Barriers to innovation

Even when students are encouraged to innovate, the larger ecosystem can present obstacles. Although India has fostered over a lakh startups in recent years, many of them are concentrated in the service sector rather than in deeptech product development.

Professor Shukla says that product-based startups, particularly in areas such as cyber security, often struggle to scale beyond proof-of-concept.

Drawing on his experience mentoring startups at a cyber security innovation hub earlier in his career, he says many young firms secure pilot projects but fail to convert them into large procurement orders because public sector and government systems rarely prioritise emerging domestic products.

“When products emerge from Indian startups, very few institutions are willing to give them a chance. Many buyers default to established multinational vendors,” the professor adds.
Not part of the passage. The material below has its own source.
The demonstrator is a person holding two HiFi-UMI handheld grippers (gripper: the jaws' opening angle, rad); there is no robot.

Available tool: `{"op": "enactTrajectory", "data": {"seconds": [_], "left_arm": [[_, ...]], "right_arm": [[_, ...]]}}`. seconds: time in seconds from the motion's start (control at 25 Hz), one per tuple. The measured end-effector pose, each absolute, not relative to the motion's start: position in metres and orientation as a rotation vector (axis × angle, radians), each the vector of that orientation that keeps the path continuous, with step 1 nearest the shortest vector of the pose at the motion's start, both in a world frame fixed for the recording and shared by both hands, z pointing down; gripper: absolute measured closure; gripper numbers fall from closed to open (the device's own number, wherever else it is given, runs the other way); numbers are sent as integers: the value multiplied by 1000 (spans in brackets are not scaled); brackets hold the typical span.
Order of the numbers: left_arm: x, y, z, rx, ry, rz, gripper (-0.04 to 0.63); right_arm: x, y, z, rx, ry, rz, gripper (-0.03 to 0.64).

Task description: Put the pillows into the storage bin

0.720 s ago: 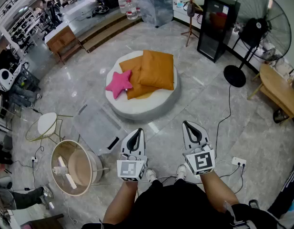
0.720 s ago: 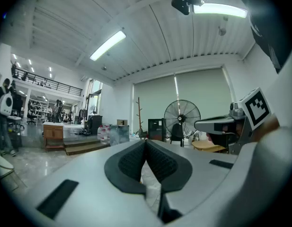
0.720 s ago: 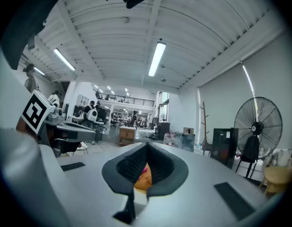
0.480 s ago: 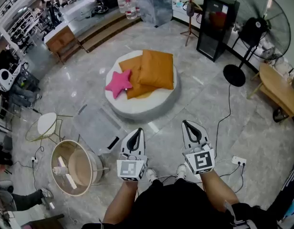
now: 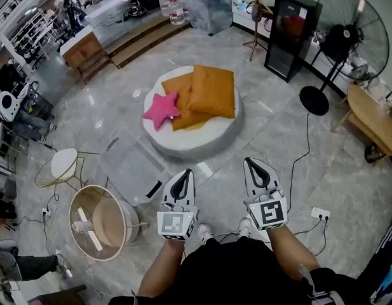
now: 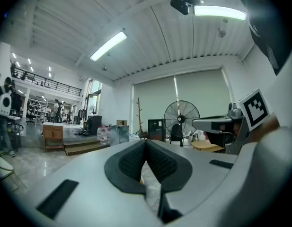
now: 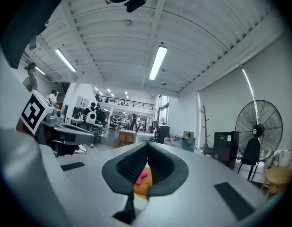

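both grippers are held out level in front of the person, side by side above the grey marble floor [image 5: 278, 126]. the left gripper [image 5: 185, 173] has its jaws pressed together with nothing between them; in the left gripper view [image 6: 146, 142] the two dark pads meet along one line. the right gripper [image 5: 251, 164] is the same, jaws closed tip to tip and empty, as the right gripper view [image 7: 146, 146] shows.

the pillows are well apart from both grippers, ahead of them on a round white ottoman [image 5: 202, 143]. an orange pillow [image 5: 213, 91] lies on top, overlapping a second orange pillow [image 5: 178, 107] beneath it. a pink star pillow [image 5: 161, 108] rests at the left edge, partly on the lower orange one. through the small gap below the right gripper's closed tips, a bit of the pink star [image 7: 144, 176] and some orange [image 7: 145, 187] show.

on the floor between the ottoman and the left gripper, off to the left, lies a translucent grey box [image 5: 129, 167]; it looks like the storage bin, though its shape is hard to make out. nearer the person on the left stands a round tan tub [image 5: 87, 234], and beside it a small white round table [image 5: 63, 164]. a black standing fan [image 5: 348, 33] and a black cabinet [image 5: 291, 33] stand at the far right.
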State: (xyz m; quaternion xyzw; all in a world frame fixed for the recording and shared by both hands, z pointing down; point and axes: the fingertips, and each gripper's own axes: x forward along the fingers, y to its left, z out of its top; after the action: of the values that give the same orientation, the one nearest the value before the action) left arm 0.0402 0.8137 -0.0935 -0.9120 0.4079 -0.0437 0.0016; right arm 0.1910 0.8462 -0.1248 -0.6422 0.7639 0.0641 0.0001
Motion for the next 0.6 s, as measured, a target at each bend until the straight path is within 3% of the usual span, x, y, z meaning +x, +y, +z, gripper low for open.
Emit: {"op": "enactTrajectory", "data": {"seconds": [0.6], "left_arm": [[-69,778,-77,-2886,1257,-164,577]], "right_arm": [[89,815,-91,-2066,2487,83,601]]}}
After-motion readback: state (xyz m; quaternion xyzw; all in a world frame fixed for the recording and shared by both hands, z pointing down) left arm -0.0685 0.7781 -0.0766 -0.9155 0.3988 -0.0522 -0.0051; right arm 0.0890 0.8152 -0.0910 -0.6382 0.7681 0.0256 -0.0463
Without a clear pathway to sustained customer adoption and revenue, it remains difficult to persuade top graduates to choose entrepreneurship over stable corporate roles. Also, many graduates from top institutes feel they have already achieved success upon securing high-paying placements and may be reluctant to assume the financial and reputational risks associated with building companies.

For Professor Shukla, this reluctance to take risks reflects a deeper shift in how engineering education has come to define success. If institutions prioritise placements and pay packages over character, responsibility, and public purpose, graduates will continue to optimise for career security rather than impact.

“Colleges should create proper citizens and responsible human beings, and everything else will follow. Instead, we began to think that engineering colleges exist only for skills training, and that is where we went wrong,” he says.